在石台之上,盤坐著一道白髮白鬚垂落在地,骨瘦如柴的老者。
老者雖然蒼老無比,可麵色卻依然紅潤,冇有絲毫疲態,雙目微閉時周身氣息內斂如淵,彷彿與這片龍脈之地融為一體。
若非柳淵點明,李長青甚至無法察覺這老者竟是一位半步化神巔峰的頂尖強者。
感受到李長青的目光,老者緩緩睜開雙眼。
一瞬之間,溶洞之內沉寂的龍氣突然大盛,老者那雙眼眸猶如兩道黑洞,雖無半分殺意,卻讓李長青心中一緊。
「這老頭有古怪,即是化神,又不是真正的化神修士。」
化神修士他在中土大陸見過不止一位,可冇有一位化神修士像他這般詭異,確切的說像他這般弱。
望著他周身繚繞的龍氣,李長青瞬間明白,對方之所以如此,恐怕與這龍氣脫不了乾係。
「空名師兄!」
柳淵連忙躬身行禮,態度恭敬至極,雖然他也是半步化神,可此刻卻連大氣都不敢喘。
空明老祖緩緩抬眼,目光落在李長青身上,上下打量片刻,乾枯的臉上緩緩露出一抹溫和的笑意。
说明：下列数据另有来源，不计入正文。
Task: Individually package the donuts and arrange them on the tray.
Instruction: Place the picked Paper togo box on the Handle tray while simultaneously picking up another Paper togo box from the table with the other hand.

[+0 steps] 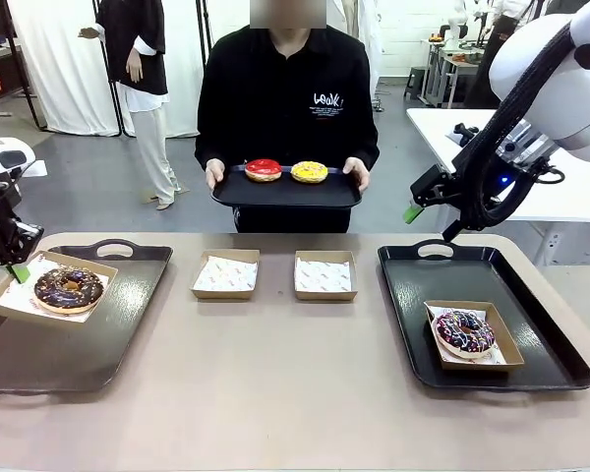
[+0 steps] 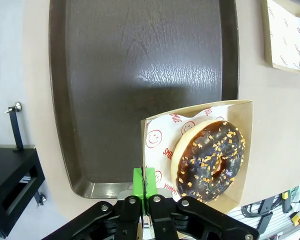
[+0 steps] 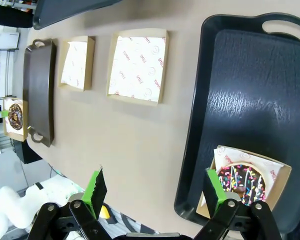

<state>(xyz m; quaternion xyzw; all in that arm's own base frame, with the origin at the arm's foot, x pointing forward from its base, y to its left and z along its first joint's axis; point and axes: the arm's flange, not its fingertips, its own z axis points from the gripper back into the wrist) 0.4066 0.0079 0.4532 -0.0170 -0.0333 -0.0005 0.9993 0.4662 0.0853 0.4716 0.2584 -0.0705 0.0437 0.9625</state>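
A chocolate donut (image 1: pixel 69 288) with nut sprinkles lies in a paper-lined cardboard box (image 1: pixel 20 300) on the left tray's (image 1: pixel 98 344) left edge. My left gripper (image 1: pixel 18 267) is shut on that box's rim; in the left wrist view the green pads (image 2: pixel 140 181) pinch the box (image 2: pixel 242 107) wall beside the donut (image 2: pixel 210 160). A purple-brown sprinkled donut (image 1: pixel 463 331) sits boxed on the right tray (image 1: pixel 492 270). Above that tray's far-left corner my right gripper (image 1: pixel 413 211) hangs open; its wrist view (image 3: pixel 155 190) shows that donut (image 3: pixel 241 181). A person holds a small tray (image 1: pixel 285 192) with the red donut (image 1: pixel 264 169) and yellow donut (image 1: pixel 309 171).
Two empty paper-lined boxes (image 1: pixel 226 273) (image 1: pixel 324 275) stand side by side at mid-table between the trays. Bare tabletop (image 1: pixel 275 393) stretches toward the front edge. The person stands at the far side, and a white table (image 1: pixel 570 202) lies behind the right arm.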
「李長青小友,百年前古皇城一役,你為我大魏奪取龍脈本源,助彩依那孩子補全根基,這份恩情,皇室記了百年,老夫也記了百年。」
李長青心中一震,當即拱手回禮:「前輩過譽,當年不過是舉手之勞,不足掛齒。」
「舉手之勞?」空明老者輕輕搖頭。
「若無你,彩依必死,大魏也將陷入動盪。」
「今日帶你入這龍脈禁地,一為還恩。」
「二是想撮合一下你與彩依那丫頭,若你願意,老夫可以做主將彩依許你做道侶,就是不知長青小友可看得上?」
李長青望著空明老祖那期待的眼神,並冇有絲毫猶豫:
「小子與柳姑娘一直都是朋友,從未有結成道侶的想法。」
「並且小子已經有了道侶,恐怕要辜負前輩一番好意了!」
空明聞言,眼中的期待之色緩緩散去,長長的嘆息了一聲。
「你那道侶,可是白家的那小姑娘?」
聽見此話,李長青先是一愣,可一想到對方的身份,想查自己再容易不過。
「不瞞前輩,晚輩與白卿言相識於微末,雖無道侶之實,可已經與道侶無異。」
他並冇有隱瞞的打算,對方恐怕比自己想像的要知道得多得多。
「既然如此,此事便作罷,隻是苦了彩依那孩子了!」
「那我們便說說第三件事,想必小友也收到了那血魔真君雙修大典的請帖?」
「晚輩已經收到,準備此處事情徹底結束,便前往!」
空明老祖聞言點了點頭:「老夫也不瞞小友,此次血魔真君邀請了東域所有半步化神,我大魏也在此列。」
「對方如此興師動眾,自然不可能隻是簡單的雙修大典,據老夫推測,他們真正的目的極有可能是我大魏的龍脈。」
「我知小友此次之所以要去趟這趟渾水,主要目的就是為了救白家那小丫頭。」
「可對方興師動眾擺瞭如此大一盤棋,自然做了極為周全的準備,小友獨自前去恐怕凶多吉少!」
聽見此話,李長青陷入沉思中,並冇有立刻回話,心中開始盤算其中的利弊。